Nos données montrent que l’expulsion n’est pas une solution aux pressions exercées sur la frontière sud des États-Unis. Il ne fait rien pour résoudre les problèmes qui catalysent la migration en premier lieu. Le fossé marqué en matière d’opportunités entre les communautés d’origine et d’accueil continuera de stimuler la migration, même si la politique est punitive et impose d’énormes risques et pénalités. À l’inverse, une politique libérale qui invite à la migration entraînera en effet un nombre énorme de migrants en provenance des pays du Triangle du Nord (El Salvador, Guatemala et Honduras).

Notre message global est que les forces motrices de la migration sont fortes et structurelles et nécessitent des changements de politique des deux côtés de la frontière. Nous recommandons que les réformes comportent trois ingrédients:

  1. Les États-Unis devraient normaliser le statut juridique des migrants sans papiers actuellement aux États-Unis. Cette normalisation devrait accompagner des voies humaines et légales d’accès à l’emploi dans des secteurs critiques pour l’économie américaine.

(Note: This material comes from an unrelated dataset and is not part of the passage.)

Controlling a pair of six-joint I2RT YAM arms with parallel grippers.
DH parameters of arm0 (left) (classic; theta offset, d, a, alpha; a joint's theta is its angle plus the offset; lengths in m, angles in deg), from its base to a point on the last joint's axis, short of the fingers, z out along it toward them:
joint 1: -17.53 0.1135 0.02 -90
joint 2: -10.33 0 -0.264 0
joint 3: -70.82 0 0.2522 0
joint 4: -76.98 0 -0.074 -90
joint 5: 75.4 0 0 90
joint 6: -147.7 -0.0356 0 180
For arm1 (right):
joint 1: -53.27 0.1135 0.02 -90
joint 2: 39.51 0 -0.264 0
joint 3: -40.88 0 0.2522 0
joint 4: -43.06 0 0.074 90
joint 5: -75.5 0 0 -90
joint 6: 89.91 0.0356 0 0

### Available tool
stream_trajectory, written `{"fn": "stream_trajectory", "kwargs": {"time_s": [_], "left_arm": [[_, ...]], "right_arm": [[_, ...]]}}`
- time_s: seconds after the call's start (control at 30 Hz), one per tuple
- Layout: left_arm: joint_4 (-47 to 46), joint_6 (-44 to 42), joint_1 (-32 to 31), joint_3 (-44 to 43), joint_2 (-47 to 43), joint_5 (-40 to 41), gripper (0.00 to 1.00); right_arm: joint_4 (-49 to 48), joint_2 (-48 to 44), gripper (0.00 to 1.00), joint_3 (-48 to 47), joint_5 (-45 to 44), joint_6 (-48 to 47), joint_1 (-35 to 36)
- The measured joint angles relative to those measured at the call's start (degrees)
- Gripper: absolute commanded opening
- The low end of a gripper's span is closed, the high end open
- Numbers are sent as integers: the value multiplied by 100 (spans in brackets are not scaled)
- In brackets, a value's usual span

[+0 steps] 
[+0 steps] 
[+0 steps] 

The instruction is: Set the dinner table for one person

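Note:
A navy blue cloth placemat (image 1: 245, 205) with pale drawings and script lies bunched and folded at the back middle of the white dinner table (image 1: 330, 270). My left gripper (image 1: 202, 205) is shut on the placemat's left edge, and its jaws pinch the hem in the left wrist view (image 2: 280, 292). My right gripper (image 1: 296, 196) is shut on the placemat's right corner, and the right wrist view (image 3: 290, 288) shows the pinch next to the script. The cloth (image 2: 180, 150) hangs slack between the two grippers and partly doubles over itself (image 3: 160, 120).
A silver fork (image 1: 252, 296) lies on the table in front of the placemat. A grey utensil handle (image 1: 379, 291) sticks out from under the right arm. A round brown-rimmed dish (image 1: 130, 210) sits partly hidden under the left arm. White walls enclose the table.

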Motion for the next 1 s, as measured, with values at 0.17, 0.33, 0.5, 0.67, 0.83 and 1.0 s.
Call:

  2. Les États-Unis devraient devenir un allié de la société civile du Triangle du Nord dans sa lutte contre la corruption. Dans le cas du Guatemala, les États-Unis devraient faire ce qu’ils peuvent pour soutenir la réforme de la justice et protéger ceux qui préservent l’héritage de la Commission internationale contre l’impunité au Guatemala. L’attention de l’envoyé spécial du Triangle du Nord sur la gouvernance en tant que défi fondamental est un pas dans la bonne direction.
  3. La politique américaine devrait promouvoir la croissance économique en Amérique centrale, y compris les infrastructures pour catalyser les économies rurales et les politiques pour promouvoir l’esprit d’entreprise dans les villes. Ce n’est que lorsqu’il y a des opportunités dans les communautés d’origine que les États-Unis verront une réduction des cycles de migration.